- **WORK ITEM**
Search the material for the word "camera" and copy each line that holds it.
Top of GIVEN INFORMATION
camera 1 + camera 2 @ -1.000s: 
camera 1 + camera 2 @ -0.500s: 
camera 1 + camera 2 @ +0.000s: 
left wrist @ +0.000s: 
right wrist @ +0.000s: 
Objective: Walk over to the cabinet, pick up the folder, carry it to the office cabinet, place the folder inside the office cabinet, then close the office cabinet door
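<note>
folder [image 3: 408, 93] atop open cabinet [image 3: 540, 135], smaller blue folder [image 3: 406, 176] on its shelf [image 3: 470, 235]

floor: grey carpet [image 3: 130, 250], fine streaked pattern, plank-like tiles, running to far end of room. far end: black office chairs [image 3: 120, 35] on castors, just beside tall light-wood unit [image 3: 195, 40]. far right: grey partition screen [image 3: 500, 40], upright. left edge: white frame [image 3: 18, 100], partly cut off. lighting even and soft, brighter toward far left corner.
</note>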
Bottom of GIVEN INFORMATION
- **SOLUTION FOR THIS TASK**
camera 1 + camera 2 @ -1.000s: 
camera 1 + camera 2 @ -0.500s: 
camera 1 + camera 2 @ +0.000s: 

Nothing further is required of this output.